ACTIVITY: For this exercise, restate word for word only the lines from the first line of the data to the line containing "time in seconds".

DATA SEGMENT:
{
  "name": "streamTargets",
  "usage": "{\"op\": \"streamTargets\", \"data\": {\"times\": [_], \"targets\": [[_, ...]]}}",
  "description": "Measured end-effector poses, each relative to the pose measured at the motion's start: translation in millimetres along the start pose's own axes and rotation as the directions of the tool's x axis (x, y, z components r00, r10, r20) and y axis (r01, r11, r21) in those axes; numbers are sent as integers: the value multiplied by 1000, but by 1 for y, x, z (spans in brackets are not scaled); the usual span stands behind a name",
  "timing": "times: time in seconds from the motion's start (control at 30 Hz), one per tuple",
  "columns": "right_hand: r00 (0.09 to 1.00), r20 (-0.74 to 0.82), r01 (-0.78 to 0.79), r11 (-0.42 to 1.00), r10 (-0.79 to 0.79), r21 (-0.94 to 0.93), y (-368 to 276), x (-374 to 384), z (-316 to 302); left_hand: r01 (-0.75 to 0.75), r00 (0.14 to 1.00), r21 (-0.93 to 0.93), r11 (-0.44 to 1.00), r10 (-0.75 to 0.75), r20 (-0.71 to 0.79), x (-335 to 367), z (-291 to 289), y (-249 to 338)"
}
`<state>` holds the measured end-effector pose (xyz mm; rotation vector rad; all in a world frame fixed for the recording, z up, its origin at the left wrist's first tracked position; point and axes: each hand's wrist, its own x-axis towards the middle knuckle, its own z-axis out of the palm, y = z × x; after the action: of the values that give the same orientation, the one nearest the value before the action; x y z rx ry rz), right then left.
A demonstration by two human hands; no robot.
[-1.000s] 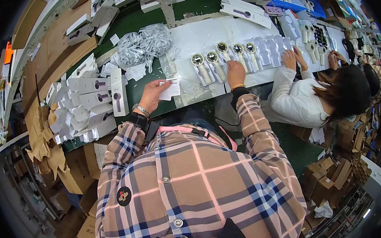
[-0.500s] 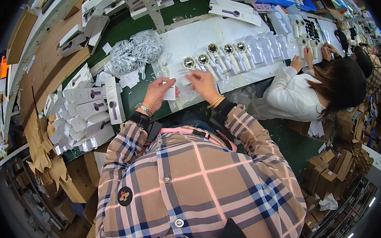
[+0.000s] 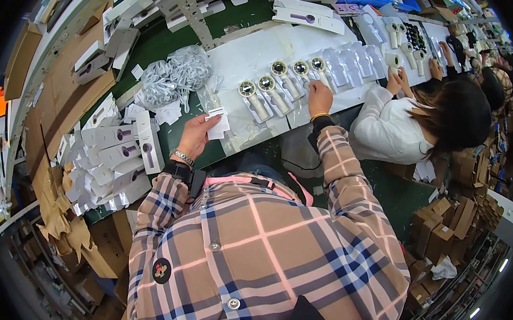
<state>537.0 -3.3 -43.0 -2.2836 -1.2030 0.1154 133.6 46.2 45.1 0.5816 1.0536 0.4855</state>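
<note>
The left hand (image 3: 194, 138) is clamped, thumb against fingers, on white paper slips (image 3: 217, 127). At 2 o'clock from it, 5 handheld fans (image 3: 279, 67) lie in a row. The right hand (image 3: 320, 98) has its fingers drawn together by the row's 2 rightmost fans; I cannot tell whether they grip anything. Clear trays (image 3: 353, 67) continue the row. From the left hand, a pile of pale cables (image 3: 178, 76) sits at 11 o'clock, white boxes (image 3: 119, 153) near 9 o'clock.
</note>
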Motion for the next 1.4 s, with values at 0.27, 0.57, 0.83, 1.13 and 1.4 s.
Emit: {"op": "streamTargets", "data": {"times": [0.27, 0.57, 0.83, 1.13, 1.4], "targets": [[973, -42, 225, 974, -226, -15, 9, 4, 16, -19, 998, 45, 999, 22, -66, 2, 20, 5], [614, 721, -453, 604, -322, 655, -159, -89, -25, -18, 1000, 134, 991, 15, 23, 13, 36, 9], [987, -94, 153, 956, -133, 249, -46, -21, -2, -36, 995, -28, 999, 33, -91, 40, -13, -19], [997, -76, -31, 986, 19, -164, 41, 24, -30, -319, 790, 140, 937, 345, -507, 35, -81, 13], [994, 98, 61, 997, -56, -47, 61, 40, -8, -62, 958, 29, 998, 67, -279, 26, -83, 0]]}}
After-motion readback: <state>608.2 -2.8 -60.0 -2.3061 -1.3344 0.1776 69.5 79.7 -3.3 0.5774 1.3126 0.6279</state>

RESPONSE TO THE EXERCISE:
{
  "name": "streamTargets",
  "usage": "{\"op\": \"streamTargets\", \"data\": {\"times\": [_], \"targets\": [[_, ...]]}}",
  "description": "Measured end-effector poses, each relative to the pose measured at the motion's start: translation in millimetres along the start pose's own axes and rotation as the directions of the tool's x axis (x, y, z components r00, r10, r20) and y axis (r01, r11, r21) in those axes; numbers are sent as integers: the value multiplied by 1000, but by 1 for y, x, z (spans in brackets are not scaled); the usual span stands behind a name",
  "timing": "times: time in seconds from the motion's start (control at 30 Hz), one per tuple",

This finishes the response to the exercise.